I'm trying to scrape an xls file from a page and save it to csv. I've created a function that handles the file, but when I try and write the file out I get an encoding error, saying that it can't handle one of the characters in the file.

UnicodeEncodeError: 'ascii' codec can't encode character u'\xa0' in position 9: ordinal not in range(128)

I'm trying to enforce utf-8 across every item in the list using the unicode function, which seems to work on most items, but somehow I'm still getting the same error.

def csv_from_excel( fileName ):
# open the xls file and save as a csv

wb = xlrd.open_workbook(fileName)
worksheets = wb.sheet_names()
for worksheet_name in worksheets:
    worksheet = wb.sheet_by_name(worksheet_name)
    print worksheet
    csvfile = open(fileName, 'wb')
    wr = csv.writer(csvfile, quoting=csv.QUOTE_ALL)

    for rownum in xrange(worksheet.nrows):
        cleanrow = [unicode(i) for i in worksheet.row_values(rownum)]
        print cleanrow
        wr.writerow(cleanrow)

    csvfile.close()

Solution

  • In Python 2, you need to pass encoded strings to the csv module, not Unicode values.

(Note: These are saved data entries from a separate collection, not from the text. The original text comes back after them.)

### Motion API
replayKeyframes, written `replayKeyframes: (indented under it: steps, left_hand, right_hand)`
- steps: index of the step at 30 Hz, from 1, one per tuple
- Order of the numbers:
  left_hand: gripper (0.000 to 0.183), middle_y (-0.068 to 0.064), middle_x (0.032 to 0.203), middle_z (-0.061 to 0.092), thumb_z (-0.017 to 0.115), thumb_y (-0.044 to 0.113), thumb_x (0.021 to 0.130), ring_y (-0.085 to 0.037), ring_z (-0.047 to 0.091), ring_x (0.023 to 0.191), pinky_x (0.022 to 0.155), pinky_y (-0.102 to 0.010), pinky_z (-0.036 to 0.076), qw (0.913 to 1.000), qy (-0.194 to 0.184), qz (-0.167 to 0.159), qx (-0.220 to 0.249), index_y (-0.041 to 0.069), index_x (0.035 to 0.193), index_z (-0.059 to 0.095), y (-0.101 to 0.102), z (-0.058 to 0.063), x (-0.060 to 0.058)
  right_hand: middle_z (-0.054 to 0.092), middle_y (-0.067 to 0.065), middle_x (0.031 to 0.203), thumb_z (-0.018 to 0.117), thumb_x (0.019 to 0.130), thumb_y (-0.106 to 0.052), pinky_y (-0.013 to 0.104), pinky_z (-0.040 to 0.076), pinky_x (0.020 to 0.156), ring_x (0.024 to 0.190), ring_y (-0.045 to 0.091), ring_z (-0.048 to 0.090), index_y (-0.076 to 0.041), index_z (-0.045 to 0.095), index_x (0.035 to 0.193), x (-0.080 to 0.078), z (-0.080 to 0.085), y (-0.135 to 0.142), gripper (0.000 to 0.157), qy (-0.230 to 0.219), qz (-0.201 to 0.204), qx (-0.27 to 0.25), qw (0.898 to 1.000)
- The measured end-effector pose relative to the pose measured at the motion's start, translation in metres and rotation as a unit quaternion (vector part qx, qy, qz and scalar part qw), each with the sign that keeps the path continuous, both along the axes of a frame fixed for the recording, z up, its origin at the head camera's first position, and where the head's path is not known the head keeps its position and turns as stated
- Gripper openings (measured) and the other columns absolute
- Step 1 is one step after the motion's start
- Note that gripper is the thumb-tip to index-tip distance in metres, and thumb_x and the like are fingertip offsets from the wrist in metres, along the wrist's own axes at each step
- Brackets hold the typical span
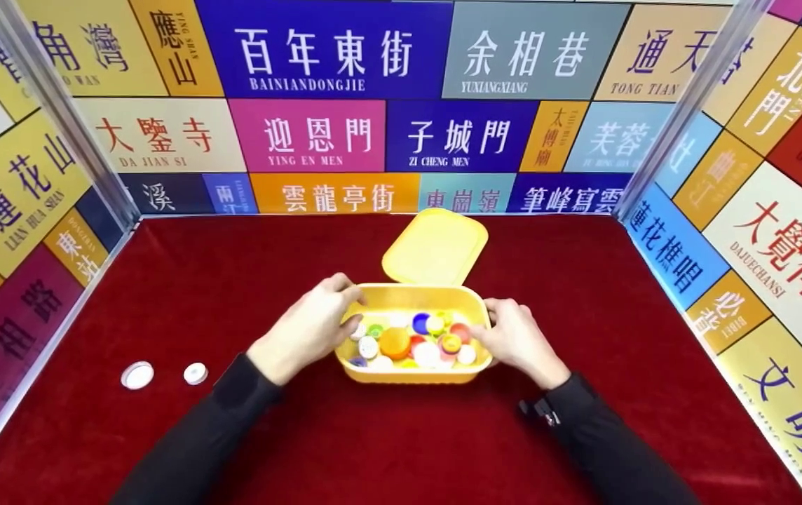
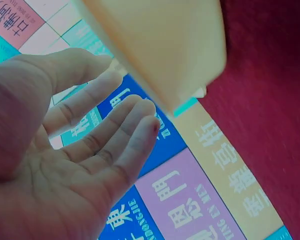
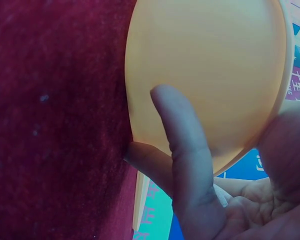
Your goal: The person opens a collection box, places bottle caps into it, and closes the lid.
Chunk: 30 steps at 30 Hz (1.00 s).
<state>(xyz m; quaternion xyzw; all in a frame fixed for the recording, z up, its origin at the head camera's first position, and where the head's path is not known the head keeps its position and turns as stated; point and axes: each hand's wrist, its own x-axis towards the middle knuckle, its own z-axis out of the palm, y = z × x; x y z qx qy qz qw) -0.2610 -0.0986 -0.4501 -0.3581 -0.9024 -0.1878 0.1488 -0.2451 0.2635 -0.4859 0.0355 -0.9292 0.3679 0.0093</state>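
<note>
A yellow plastic box (image 1: 411, 377) stands on the red cloth with several round bottle caps in it, among them an orange cap (image 1: 395, 343) and a blue cap (image 1: 421, 323). At the box's left end, my left hand (image 1: 313, 322) has its fingers loosely bent by the rim. The left wrist view shows that hand (image 2: 90, 130) with nothing in its palm, fingertips close to the box wall (image 2: 175, 45). My right hand (image 1: 520, 337) holds the right end. In the right wrist view, its fingers (image 3: 182, 130) lie against the outer wall (image 3: 205, 65), the thumb at the rim.
Behind the box lies a yellow lid (image 1: 436, 245). Off to the left on the red cloth (image 1: 408, 449) are a wide white cap (image 1: 137, 375) and a smaller white cap (image 1: 195, 373). Printed panels (image 1: 317, 137) wall in the back and both sides.
</note>
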Motion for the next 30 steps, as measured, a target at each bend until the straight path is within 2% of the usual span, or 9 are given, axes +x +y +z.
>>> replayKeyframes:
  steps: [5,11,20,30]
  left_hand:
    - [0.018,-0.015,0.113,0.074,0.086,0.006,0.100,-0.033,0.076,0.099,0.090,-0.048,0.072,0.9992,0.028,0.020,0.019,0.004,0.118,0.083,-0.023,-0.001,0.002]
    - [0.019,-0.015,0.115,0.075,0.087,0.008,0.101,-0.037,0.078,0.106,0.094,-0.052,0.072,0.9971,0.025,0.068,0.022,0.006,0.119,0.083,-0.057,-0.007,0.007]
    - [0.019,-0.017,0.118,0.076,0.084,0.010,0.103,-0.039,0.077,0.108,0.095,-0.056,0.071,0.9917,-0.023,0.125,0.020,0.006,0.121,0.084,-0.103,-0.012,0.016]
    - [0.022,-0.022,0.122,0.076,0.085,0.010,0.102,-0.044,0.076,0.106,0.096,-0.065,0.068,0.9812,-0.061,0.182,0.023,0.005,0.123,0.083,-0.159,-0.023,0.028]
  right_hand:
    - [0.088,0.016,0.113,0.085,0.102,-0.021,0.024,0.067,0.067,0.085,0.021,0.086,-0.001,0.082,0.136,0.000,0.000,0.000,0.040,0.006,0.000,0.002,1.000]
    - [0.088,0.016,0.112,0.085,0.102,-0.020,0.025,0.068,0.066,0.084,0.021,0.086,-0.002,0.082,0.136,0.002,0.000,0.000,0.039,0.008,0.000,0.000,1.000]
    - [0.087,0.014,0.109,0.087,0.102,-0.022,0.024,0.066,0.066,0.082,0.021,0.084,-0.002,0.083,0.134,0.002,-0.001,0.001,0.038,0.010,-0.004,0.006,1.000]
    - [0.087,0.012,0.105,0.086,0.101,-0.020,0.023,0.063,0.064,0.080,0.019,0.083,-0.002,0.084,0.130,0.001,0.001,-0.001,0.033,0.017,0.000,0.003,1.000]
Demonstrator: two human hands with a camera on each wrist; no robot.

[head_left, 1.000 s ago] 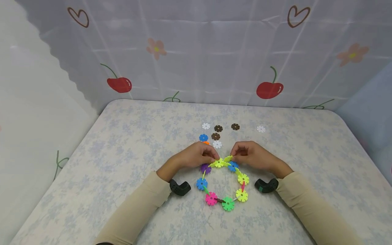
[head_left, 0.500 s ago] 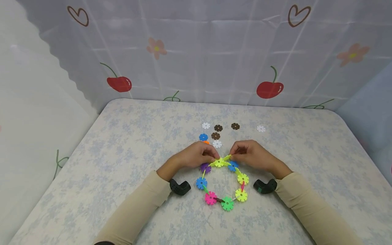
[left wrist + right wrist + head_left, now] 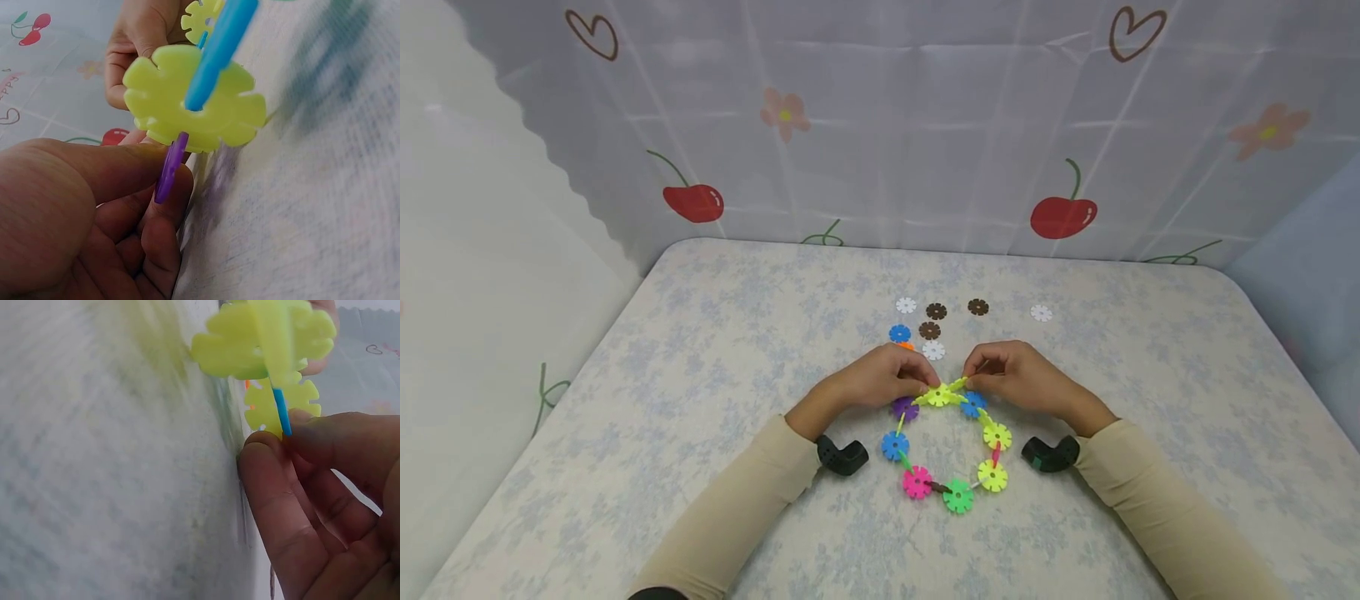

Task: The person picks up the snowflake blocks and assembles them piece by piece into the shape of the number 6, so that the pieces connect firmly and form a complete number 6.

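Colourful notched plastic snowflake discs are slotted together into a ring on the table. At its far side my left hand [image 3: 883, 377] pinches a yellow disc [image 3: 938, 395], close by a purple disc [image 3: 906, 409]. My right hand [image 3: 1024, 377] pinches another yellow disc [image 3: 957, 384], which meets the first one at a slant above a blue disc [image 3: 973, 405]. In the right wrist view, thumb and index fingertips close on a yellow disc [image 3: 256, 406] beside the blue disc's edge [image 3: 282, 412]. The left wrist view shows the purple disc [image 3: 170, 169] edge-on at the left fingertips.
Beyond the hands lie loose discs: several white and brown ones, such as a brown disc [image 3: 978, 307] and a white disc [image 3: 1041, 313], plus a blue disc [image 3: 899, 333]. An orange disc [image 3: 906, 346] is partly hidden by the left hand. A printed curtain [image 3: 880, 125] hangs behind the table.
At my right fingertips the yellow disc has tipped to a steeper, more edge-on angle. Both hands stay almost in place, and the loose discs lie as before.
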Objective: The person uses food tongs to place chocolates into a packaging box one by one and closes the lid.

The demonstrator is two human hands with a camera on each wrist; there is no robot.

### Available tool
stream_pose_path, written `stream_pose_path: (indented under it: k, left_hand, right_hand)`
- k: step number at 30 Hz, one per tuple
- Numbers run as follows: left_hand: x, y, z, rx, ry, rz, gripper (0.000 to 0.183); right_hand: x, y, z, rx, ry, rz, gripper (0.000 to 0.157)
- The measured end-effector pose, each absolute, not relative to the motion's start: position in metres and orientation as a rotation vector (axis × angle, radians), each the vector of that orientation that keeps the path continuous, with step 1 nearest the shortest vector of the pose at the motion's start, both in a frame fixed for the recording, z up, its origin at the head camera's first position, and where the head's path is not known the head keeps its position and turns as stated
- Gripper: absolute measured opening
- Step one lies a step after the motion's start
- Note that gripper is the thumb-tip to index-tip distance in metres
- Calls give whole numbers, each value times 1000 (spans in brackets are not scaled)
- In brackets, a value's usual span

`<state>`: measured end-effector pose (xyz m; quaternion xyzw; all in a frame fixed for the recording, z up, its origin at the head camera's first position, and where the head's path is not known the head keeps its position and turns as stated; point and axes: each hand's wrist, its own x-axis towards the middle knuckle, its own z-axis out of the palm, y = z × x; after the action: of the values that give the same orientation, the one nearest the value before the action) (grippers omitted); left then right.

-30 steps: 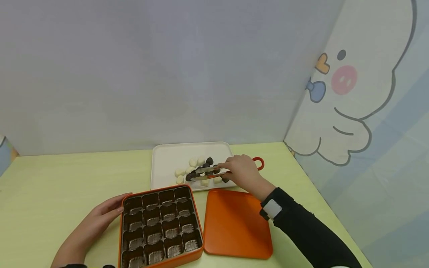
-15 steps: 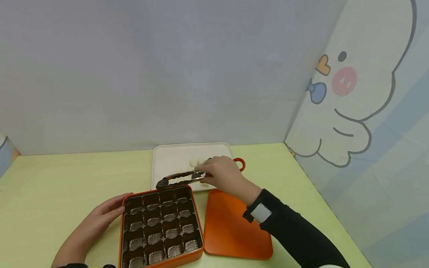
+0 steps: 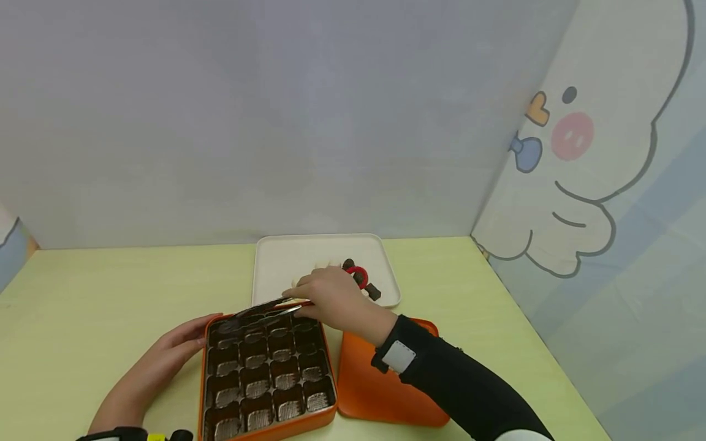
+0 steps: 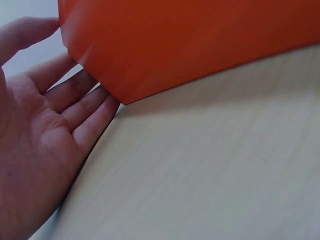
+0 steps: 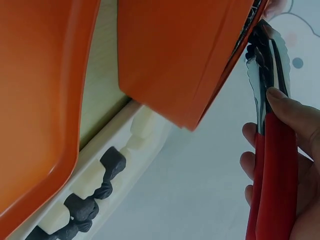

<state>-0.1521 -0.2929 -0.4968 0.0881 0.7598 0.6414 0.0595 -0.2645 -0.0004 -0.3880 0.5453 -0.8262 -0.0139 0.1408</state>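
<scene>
My left hand (image 3: 162, 361) lies at the far left corner of an orange square box (image 3: 317, 421), with nearly straight fingers (image 4: 82, 105) against its wall in the left wrist view. A dark insert with several square compartments fills the box. My right hand (image 3: 339, 303) grips metal tongs with red handles (image 5: 275, 175), thumb on top and fingers curled around. The scalloped tips of the tongs reach down over the far left compartment. Against the dark insert, I cannot tell whether a piece sits between them.
Behind the box lies a white tray (image 3: 276, 257) with several dark pieces (image 3: 373, 291) and white pieces (image 5: 52, 217), partly hidden by my right hand. An orange lid (image 3: 386, 386) rests right of the box, under my right forearm. A wall stands behind the table (image 3: 138, 282).
My right hand has carried the tongs left and toward me, from the tray to over the box. A dark piece showed at their tips half a second ago. My left hand stayed put.
</scene>
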Motion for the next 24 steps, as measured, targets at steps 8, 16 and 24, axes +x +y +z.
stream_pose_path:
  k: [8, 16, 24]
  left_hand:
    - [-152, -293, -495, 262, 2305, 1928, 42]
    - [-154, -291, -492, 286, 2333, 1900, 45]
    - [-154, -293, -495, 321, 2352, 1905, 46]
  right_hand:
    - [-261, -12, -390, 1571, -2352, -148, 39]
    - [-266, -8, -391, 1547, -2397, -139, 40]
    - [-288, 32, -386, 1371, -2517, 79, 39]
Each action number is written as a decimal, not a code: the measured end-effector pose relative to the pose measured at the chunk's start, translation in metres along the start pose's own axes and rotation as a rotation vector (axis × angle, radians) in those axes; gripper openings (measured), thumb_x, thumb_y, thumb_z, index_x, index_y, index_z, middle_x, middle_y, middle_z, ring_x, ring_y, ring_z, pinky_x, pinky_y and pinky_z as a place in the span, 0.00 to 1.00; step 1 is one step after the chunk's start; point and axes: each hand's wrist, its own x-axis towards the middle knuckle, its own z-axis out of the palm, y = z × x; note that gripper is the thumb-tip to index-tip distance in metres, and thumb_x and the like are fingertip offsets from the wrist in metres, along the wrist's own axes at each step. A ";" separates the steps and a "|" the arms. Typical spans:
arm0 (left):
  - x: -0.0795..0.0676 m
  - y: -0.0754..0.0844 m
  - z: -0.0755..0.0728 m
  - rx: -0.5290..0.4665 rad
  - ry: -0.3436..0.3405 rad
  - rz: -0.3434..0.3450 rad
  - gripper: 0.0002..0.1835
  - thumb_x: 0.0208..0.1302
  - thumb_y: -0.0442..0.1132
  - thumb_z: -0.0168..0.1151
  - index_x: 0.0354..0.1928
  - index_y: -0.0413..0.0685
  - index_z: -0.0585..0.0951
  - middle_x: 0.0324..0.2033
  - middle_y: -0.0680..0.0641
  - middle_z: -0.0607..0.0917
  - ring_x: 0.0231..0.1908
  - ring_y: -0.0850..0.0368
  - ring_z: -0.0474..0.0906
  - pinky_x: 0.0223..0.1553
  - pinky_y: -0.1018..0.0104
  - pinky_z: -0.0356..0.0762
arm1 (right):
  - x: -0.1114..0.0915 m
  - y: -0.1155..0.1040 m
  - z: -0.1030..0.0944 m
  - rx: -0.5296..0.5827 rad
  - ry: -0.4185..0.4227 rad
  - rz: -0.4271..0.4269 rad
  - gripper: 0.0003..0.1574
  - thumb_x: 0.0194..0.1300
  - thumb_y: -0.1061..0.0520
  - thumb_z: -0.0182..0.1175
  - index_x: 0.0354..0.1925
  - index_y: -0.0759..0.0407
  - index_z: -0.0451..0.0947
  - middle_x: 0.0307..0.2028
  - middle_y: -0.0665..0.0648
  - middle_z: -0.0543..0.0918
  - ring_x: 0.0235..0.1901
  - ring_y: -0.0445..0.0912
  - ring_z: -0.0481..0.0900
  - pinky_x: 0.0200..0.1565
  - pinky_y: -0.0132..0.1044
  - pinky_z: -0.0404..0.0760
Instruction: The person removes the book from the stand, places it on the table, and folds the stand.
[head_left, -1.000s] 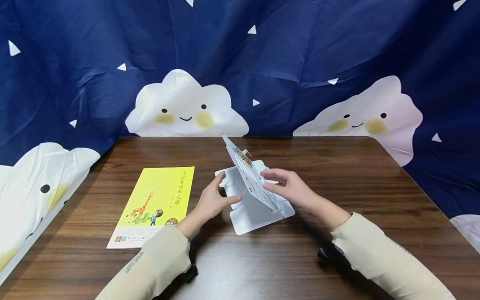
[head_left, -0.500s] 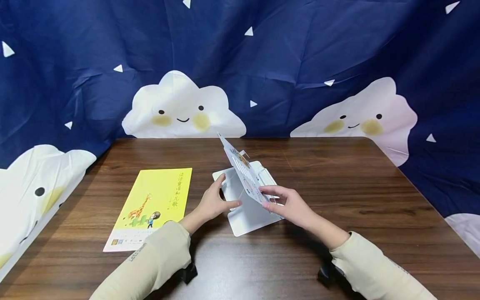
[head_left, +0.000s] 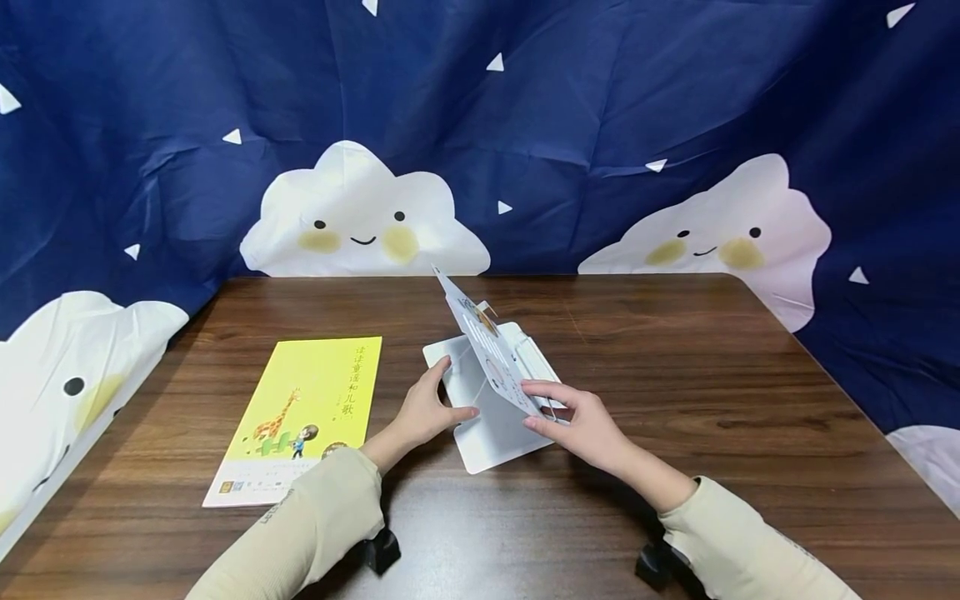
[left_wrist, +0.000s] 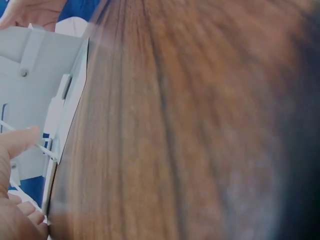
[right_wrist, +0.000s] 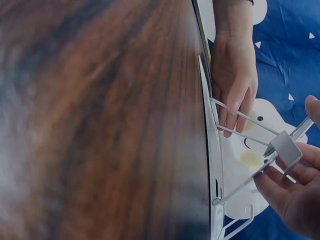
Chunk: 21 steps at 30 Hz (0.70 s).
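A white folding book stand (head_left: 491, 442) stands at the middle of the table, its flat base down and its printed panel (head_left: 480, 329) raised at a steep tilt. My right hand (head_left: 588, 425) pinches the panel's lower right edge between thumb and fingers. At the base's left side is my left hand (head_left: 416, 417), thumb and index finger spread apart over the base's edge. Thin wire struts (right_wrist: 245, 134) join panel and base in the right wrist view; the left thumb lies against one of them. The left hand's other fingers are partly hidden in the head view.
A yellow book (head_left: 315, 400) with a giraffe on its cover lies to the left, close to the left sleeve (head_left: 322, 508). Behind the brown wooden table (head_left: 675, 375) hangs a dark blue curtain (head_left: 562, 100) with cloud faces.
My right hand has come down from the panel's side to its lower right edge and now grips it. The left hand stays at the base's left side. The view has shifted slightly.
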 end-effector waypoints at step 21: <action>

    for rownum in xrange(worksheet.nrows):
        cleanrow = [unicode(i).encode('utf8') for i in worksheet.row_values(rownum)]
        print cleanrow
        wr.writerow(cleanrow)
    

    This encodes all values to UTF-8 before passing them on to the writer object.

    Calling unicode() on objects converts non-unicode values (byte strings, numbers, etc.) to a unicode object, not to UTF-8 encoded bytes. Only an explicit .encode() method call does that.